Exercise brief: From first line to last, print the records exactly, but leave out the pictures.

[Start of section]

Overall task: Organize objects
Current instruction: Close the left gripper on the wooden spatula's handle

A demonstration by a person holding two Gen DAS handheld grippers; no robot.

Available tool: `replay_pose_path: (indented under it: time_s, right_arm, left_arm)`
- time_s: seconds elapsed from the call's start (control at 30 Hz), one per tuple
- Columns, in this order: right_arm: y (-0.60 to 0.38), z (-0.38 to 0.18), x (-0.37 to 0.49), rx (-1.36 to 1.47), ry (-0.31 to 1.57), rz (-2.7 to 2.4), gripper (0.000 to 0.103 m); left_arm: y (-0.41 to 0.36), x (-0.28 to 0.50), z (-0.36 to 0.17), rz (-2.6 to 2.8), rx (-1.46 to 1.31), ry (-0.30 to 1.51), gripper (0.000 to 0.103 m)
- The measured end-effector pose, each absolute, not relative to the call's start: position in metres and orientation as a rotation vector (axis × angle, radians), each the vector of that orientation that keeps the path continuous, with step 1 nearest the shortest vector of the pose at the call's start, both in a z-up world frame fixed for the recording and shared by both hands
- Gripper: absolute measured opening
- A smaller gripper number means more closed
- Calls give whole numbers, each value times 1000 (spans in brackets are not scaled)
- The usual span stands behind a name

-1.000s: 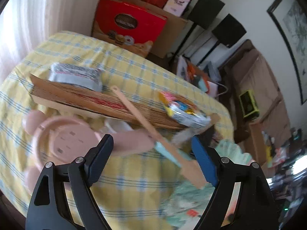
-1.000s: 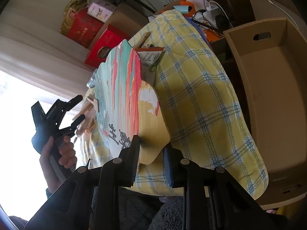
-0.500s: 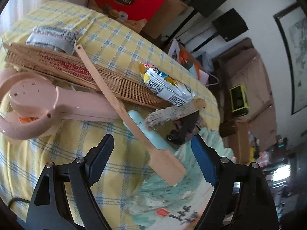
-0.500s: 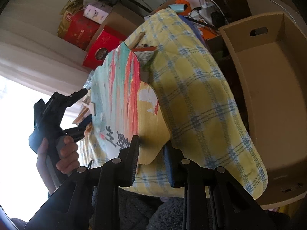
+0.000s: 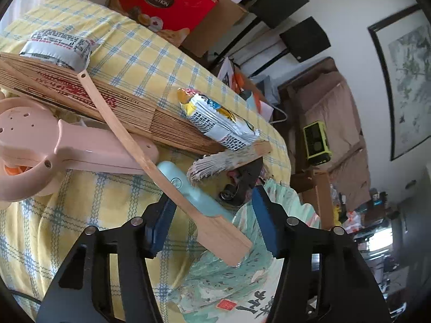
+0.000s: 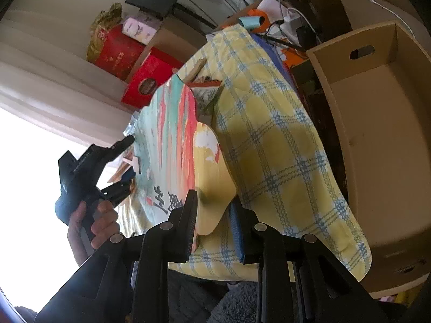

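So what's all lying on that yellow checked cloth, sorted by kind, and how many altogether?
Fans: 3 — folded wooden fan, painted paper fan, pink handheld fan
Snack packets: 2 — silver packet, colourful packet
Wooden spatula: 1
Teal item under the spatula: 1
Total: 7. A dark object beyond the teal item is too hidden to count.

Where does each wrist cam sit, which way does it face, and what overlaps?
Left wrist: on the left gripper, angled down at the table's clutter; its jaws are closing around the wooden spatula, not yet touching it.
Right wrist: on the right gripper, looking along the yellow checked tablecloth toward the cardboard box; its fingers are clamped on the painted fan; the person's hand shows.
Shared: painted fan, tablecloth, red gift box.
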State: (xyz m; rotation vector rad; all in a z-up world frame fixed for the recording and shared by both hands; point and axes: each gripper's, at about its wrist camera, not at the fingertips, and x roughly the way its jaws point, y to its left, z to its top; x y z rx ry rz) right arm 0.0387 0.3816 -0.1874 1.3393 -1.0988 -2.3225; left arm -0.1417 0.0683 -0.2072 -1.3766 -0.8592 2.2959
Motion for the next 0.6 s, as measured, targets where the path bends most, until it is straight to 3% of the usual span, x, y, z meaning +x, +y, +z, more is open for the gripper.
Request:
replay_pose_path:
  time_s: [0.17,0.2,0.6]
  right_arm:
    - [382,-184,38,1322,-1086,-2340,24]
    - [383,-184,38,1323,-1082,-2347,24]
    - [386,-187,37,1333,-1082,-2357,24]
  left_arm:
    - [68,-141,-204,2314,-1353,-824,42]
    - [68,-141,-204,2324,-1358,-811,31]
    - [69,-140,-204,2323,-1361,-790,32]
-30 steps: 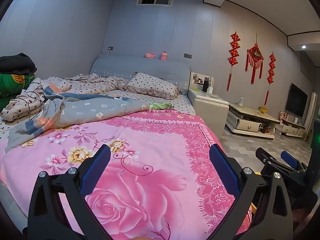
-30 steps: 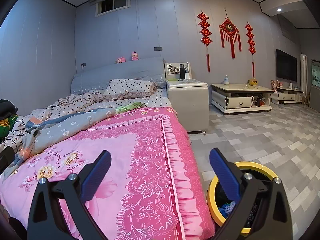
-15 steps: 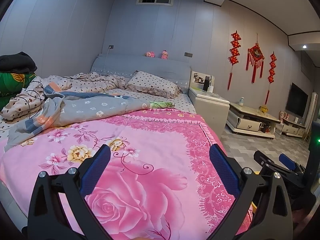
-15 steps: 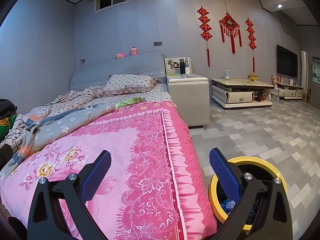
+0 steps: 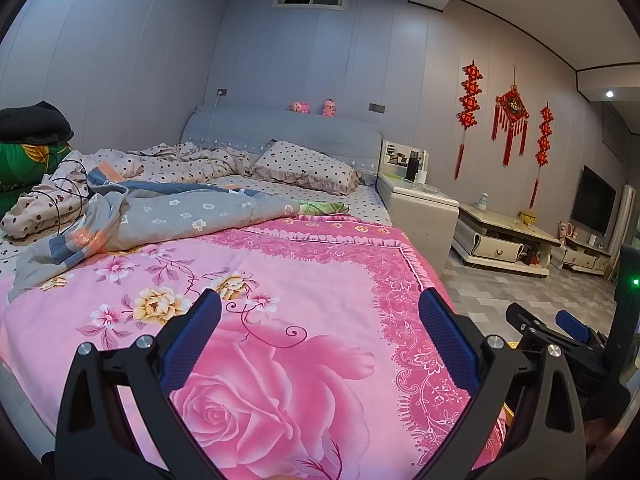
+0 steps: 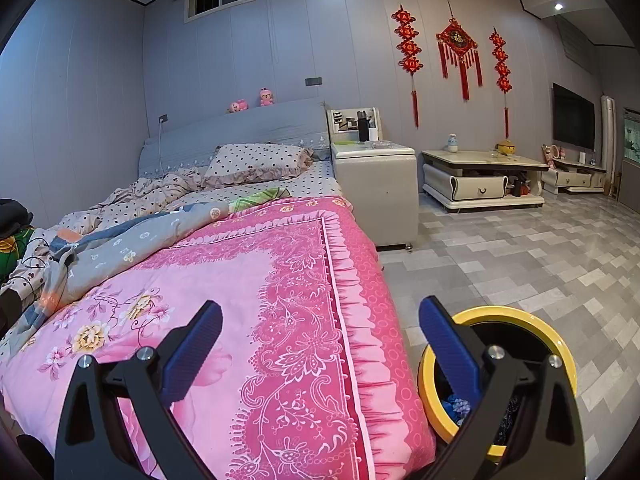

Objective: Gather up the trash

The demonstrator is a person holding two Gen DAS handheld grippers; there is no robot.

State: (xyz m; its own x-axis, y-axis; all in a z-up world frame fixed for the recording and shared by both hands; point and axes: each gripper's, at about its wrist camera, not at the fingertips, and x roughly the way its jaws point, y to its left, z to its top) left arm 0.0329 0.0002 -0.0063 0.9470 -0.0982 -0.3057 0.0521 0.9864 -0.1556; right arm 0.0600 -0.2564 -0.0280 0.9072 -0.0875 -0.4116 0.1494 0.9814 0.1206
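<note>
— Two grippers, both empty. From the left wrist, the left gripper [image 5: 320,336] hung spread wide over the pink floral quilt [image 5: 280,300], barely shifted from a second before; the right gripper [image 5: 548,326] showed at the edge.

— Any trash on the bed?

— None I could make out.

— And the right wrist?

— The right gripper [image 6: 320,340] was spread too, and the yellow-rimmed trash bin [image 6: 560,344] beside the bed had drifted slightly nearer, bluish scraps [image 6: 456,406] inside. I'd guess a drop was done and the search goes on.
</note>
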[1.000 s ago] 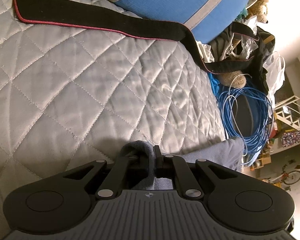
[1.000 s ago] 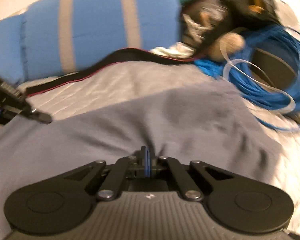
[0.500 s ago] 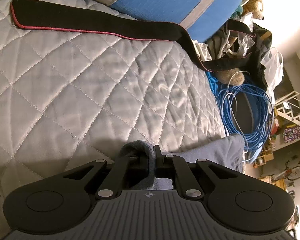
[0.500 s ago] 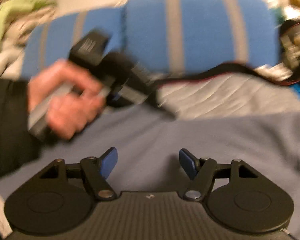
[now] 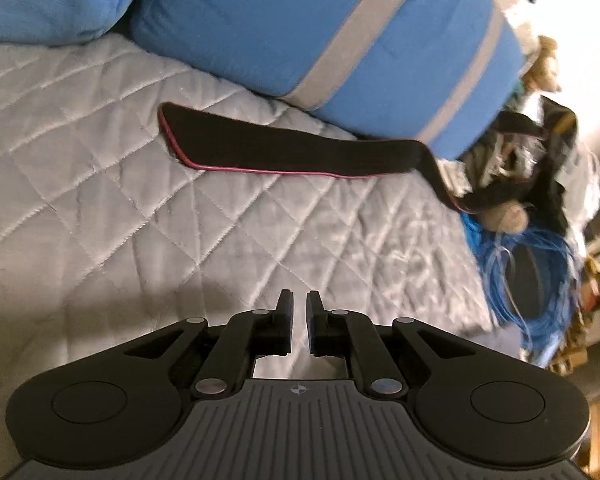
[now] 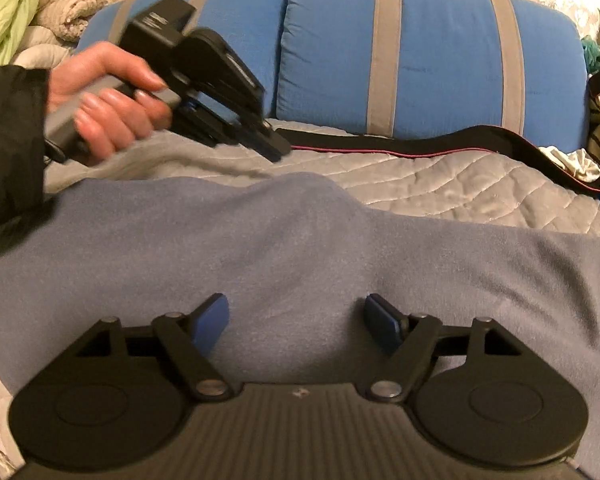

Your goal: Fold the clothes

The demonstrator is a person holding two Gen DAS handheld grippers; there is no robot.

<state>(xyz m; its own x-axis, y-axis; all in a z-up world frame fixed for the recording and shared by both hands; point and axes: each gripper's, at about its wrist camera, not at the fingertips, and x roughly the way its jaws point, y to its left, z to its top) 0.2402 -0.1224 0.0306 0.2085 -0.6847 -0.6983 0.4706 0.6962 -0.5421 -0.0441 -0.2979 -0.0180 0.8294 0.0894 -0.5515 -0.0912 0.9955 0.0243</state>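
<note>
**Releasing the cloth between folds**

Regrasping well calls, in judgement, for both grippers to take one edge of the cloth point(image 6: 300, 248) at well-separated points, so the next fold falls straight. Right gripper point(image 6: 296, 316): jaws spread wide, blue pads point(image 6: 212, 320) empty, hovering just above the grey-blue cloth, which lies across the quilt point(image 6: 440, 188) with a raised hump near its far edge. Left gripper point(image 5: 299, 320): jaws parted by a narrow gap, nothing between them, bare quilt showing through. Seen from the right wrist, the left gripper point(image 6: 278, 148), held by a hand point(image 6: 108, 96), hangs above the cloth's far edge. Beyond lie a black strap point(image 5: 292, 152) and blue cushions point(image 6: 432, 52).
</note>
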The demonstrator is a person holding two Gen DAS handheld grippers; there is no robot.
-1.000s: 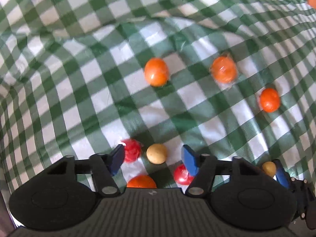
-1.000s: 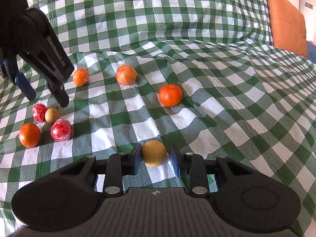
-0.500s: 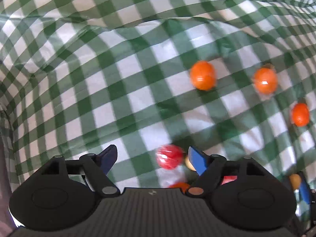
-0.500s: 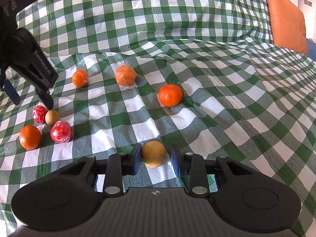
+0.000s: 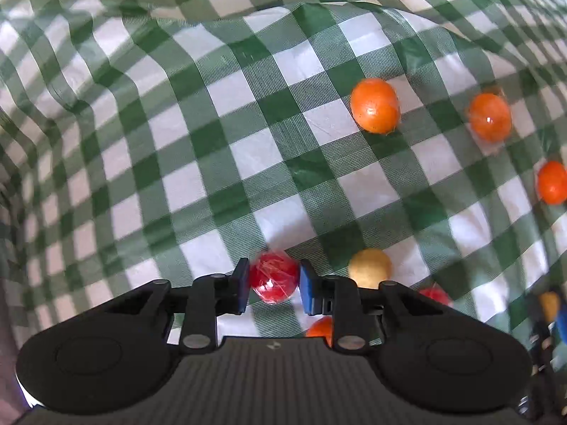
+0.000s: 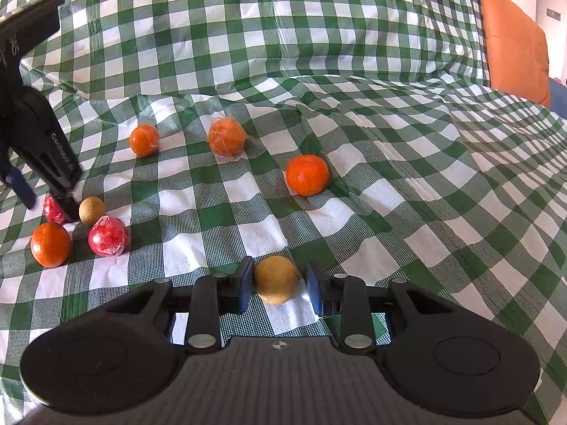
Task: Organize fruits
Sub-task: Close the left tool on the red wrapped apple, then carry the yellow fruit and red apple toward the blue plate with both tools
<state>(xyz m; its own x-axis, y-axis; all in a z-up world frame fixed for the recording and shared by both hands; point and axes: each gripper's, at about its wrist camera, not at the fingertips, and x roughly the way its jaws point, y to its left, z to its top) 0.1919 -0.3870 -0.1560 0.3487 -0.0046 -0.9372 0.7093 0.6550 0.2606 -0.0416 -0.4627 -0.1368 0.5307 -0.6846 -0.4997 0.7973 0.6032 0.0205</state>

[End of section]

Solved exercise:
Overall task: Organize objects
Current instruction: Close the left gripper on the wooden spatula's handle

A demonstration by a person holding two Gen DAS handheld grippers; no robot.

Available tool: `replay_pose_path: (indented under it: time_s, right_arm, left_arm)`
- time_s: seconds elapsed from the call's start (control at 30 Hz), one per tuple
- Columns, in this order: right_arm: y (-0.60 to 0.38), z (-0.38 to 0.18), x (-0.37 to 0.49), rx (-1.36 to 1.47), ry (-0.31 to 1.57), rz (-2.7 to 2.4), gripper (0.000 to 0.103 m); left_arm: y (-0.41 to 0.36), x (-0.28 to 0.50), z (-0.36 to 0.17), rz (-2.6 to 2.8), rx (-1.46 to 1.31), ry (-0.30 to 1.51), gripper (0.000 to 0.103 m)
- The measured end-effector pose, each absolute, not relative to the call's start: position in metres and orientation as a rotation vector (axis × angle, radians), each the vector of that orientation that keeps the path continuous, with step 1 nearest the shortest vector of the pose at the call's start, both in a z-up world frame fixed for the recording and shared by both hands
- Gripper: absolute measured opening
- A smaller gripper number means more closed
- Calls give whole numbers, each value times 1000 (spans in brackets are not scaled)
- The usual span stands behind a name

-1.000s: 
-1.000s: 
-0.500s: 
-0.500s: 
+0.000s: 
+0.000s: 

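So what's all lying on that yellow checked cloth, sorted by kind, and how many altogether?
Fans: 3 — folded wooden fan, painted paper fan, pink handheld fan
Snack packets: 2 — silver packet, colourful packet
Wooden spatula: 1
Teal item under the spatula: 1
Total: 7. A dark object beyond the teal item is too hidden to count.

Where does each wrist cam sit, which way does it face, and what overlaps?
Left wrist: on the left gripper, angled down at the table's clutter; its jaws are closing around the wooden spatula, not yet touching it.
Right wrist: on the right gripper, looking along the yellow checked tablecloth toward the cardboard box; its fingers are clamped on the painted fan; the person's hand shows.
Shared: painted fan, tablecloth, red gift box.
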State: (xyz m; rotation vector rad; all in a z-up world frame fixed for the recording and shared by both hands; point and axes: each gripper's, at about its wrist camera, not at the fingertips, and x roughly the way its jaws point, y to its left, z to its top; x y z rx ry rz) right arm 0.0387 0.3816 -0.1874 1.3393 -1.0988 -2.3225; left arm -0.1417 0.0683 -0.2072 -1.3766 -0.8592 2.2959
Motion for the next 0.6 s, as measured, targets where the path bends most, until it is straight to 3% of the usual span, x, y, z meaning +x, +y, +z, more is open for the gripper.
Request:
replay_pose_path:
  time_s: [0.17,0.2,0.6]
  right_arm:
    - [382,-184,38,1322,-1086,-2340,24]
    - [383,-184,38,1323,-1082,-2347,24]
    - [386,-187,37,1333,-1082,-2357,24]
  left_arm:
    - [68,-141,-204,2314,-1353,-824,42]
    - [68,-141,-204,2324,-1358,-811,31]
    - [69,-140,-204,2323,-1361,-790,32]
-30 steps: 
-30 steps: 
-15 steps: 
-15 steps: 
+0 steps: 
+0 steps: 

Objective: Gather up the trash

The demonstrator is a person holding two Gen DAS handheld grippers; there is no robot.

State: (xyz m; its own x-axis, y-axis; all in a z-up world frame fixed for the recording and shared by both hands; point and axes: each gripper's, at about its wrist camera, not at the fingertips, and x roughly the way its jaws point, y to its left, z to its top) left arm 0.0329 0.0002 -0.0063 0.9470 -0.0982 -0.3057 0.0521 0.9864 -0.1556; right arm 0.0600 -0.2564 -0.0280 0.9072 -0.0875 -0.4116 0.1494 0.9814 0.1206
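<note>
— Two grippers, both empty. From the left wrist, the left gripper [image 5: 320,336] hung spread wide over the pink floral quilt [image 5: 280,300], barely shifted from a second before; the right gripper [image 5: 548,326] showed at the edge.

— Any trash on the bed?

— None I could make out.

— And the right wrist?

— The right gripper [image 6: 320,340] was spread too, and the yellow-rimmed trash bin [image 6: 560,344] beside the bed had drifted slightly nearer, bluish scraps [image 6: 456,406] inside. I'd guess a drop was done and the search goes on.
</note>
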[1.000 s ago] 
[1.000 s ago] 
[0.500 s ago] 
[0.500 s ago] 
[now] 
[now] 

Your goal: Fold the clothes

The demonstrator is a person holding two Gen DAS handheld grippers; there is no robot.

<state>(xyz m; its own x-axis, y-axis; all in a z-up world frame fixed for the recording and shared by both hands; point and axes: each gripper's, at about its wrist camera, not at the fingertips, and x roughly the way its jaws point, y to its left, z to its top) 0.2402 -0.1224 0.0306 0.2085 -0.6847 -0.6983 0.4706 0.6962 -0.5421 -0.0441 -0.2979 -0.0180 0.8294 0.0894 -0.5515 -0.0912 0.9955 0.0243</state>
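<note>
**Releasing the cloth between folds**

Regrasping well calls, in judgement, for both grippers to take one edge of the cloth point(image 6: 300, 248) at well-separated points, so the next fold falls straight. Right gripper point(image 6: 296, 316): jaws spread wide, blue pads point(image 6: 212, 320) empty, hovering just above the grey-blue cloth, which lies across the quilt point(image 6: 440, 188) with a raised hump near its far edge. Left gripper point(image 5: 299, 320): jaws parted by a narrow gap, nothing between them, bare quilt showing through. Seen from the right wrist, the left gripper point(image 6: 278, 148), held by a hand point(image 6: 108, 96), hangs above the cloth's far edge. Beyond lie a black strap point(image 5: 292, 152) and blue cushions point(image 6: 432, 52).
</note>
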The demonstrator is a person holding two Gen DAS handheld grippers; there is no robot.
-1.000s: 
-1.000s: 
-0.500s: 
-0.500s: 
+0.000s: 
+0.000s: 
Task: Organize fruits
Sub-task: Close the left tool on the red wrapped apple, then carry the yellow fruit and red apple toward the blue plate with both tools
<state>(xyz m; its own x-axis, y-axis; all in a z-up world frame fixed for the recording and shared by both hands; point and axes: each gripper's, at about its wrist camera, not at the fingertips, and x roughly the way its jaws point, y to its left, z to its top) 0.1919 -0.3870 -0.1560 0.3487 -0.0046 -0.9372 0.7093 0.6550 0.2606 -0.0416 -0.4627 -0.1368 0.5307 -0.6846 -0.4997 0.7973 0.6032 0.0205</state>

Work on the exercise is complete.